Prompt: Wherever the word "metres" occurs in the listing, copy the whole line.

Data for review:
=== Begin Enclosure ===

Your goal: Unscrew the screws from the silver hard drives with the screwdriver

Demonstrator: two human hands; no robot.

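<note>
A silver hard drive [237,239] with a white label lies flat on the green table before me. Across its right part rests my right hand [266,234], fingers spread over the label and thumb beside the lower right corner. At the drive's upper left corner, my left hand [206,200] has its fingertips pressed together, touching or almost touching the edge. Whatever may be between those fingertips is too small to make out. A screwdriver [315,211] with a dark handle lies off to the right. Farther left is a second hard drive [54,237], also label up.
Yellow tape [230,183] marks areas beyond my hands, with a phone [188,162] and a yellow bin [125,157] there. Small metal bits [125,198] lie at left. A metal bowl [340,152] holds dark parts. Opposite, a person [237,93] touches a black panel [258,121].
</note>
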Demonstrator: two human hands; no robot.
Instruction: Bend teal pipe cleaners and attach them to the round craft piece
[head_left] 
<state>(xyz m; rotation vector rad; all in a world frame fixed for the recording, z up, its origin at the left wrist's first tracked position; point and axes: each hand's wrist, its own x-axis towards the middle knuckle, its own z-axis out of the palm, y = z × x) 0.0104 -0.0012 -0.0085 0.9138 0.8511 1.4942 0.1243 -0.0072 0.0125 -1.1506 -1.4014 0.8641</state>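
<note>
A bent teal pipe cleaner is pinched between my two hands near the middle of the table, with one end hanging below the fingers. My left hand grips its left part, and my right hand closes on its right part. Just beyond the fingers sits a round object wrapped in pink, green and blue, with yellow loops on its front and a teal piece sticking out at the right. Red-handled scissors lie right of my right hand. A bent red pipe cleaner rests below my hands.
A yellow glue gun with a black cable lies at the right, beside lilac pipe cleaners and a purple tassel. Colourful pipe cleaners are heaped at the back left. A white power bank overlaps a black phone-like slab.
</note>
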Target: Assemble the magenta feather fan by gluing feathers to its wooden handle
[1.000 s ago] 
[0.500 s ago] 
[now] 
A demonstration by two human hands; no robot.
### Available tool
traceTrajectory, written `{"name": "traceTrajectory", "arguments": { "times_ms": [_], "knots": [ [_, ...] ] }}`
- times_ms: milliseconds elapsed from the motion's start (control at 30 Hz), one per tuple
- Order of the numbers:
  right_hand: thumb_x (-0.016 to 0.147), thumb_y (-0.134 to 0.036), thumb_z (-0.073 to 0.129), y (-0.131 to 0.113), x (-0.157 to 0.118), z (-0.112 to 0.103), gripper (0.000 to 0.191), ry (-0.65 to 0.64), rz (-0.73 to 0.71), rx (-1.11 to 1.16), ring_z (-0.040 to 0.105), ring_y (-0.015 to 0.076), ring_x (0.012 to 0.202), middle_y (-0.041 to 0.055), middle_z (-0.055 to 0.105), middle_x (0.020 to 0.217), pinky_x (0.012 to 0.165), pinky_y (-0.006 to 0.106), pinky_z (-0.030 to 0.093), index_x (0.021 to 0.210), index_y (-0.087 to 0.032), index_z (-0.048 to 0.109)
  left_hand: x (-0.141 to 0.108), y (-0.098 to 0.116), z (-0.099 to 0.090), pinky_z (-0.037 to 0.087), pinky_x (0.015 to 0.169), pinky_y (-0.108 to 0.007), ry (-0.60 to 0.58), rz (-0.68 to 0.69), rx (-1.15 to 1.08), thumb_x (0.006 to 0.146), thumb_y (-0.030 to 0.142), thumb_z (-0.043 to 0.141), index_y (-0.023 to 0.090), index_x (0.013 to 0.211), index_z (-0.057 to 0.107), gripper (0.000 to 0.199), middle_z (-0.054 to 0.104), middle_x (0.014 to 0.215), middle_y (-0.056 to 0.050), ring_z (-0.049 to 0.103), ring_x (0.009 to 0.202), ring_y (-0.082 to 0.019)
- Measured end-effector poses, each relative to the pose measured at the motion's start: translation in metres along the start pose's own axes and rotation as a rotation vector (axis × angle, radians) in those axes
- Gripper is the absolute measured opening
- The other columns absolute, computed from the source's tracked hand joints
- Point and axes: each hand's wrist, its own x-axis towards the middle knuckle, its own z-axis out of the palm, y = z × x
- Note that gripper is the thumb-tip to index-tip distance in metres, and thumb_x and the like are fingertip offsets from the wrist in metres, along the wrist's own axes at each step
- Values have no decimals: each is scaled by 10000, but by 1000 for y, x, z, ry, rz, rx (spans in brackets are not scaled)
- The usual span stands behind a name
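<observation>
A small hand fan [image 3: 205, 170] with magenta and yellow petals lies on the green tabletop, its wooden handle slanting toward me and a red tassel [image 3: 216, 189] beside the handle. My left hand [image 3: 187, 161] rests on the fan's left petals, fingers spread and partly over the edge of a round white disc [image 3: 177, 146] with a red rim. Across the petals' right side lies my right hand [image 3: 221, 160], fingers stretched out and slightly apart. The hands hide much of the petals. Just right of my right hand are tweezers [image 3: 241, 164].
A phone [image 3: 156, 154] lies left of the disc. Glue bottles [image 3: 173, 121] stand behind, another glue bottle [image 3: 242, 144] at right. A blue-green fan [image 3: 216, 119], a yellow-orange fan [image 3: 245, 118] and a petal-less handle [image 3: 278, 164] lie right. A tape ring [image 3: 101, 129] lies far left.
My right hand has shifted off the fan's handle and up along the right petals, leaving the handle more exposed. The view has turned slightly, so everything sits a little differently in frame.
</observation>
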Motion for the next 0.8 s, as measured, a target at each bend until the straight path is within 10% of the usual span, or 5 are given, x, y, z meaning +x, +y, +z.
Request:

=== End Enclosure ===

Result:
- Measured end-effector poses, each relative to the pose measured at the motion's start: translation in metres along the start pose's own axes and rotation as a rotation vector (axis × angle, radians) in those axes
- Note that gripper is the thumb-tip to index-tip distance in metres, and thumb_x and the like are fingertip offsets from the wrist in metres, along the wrist's own axes at each step

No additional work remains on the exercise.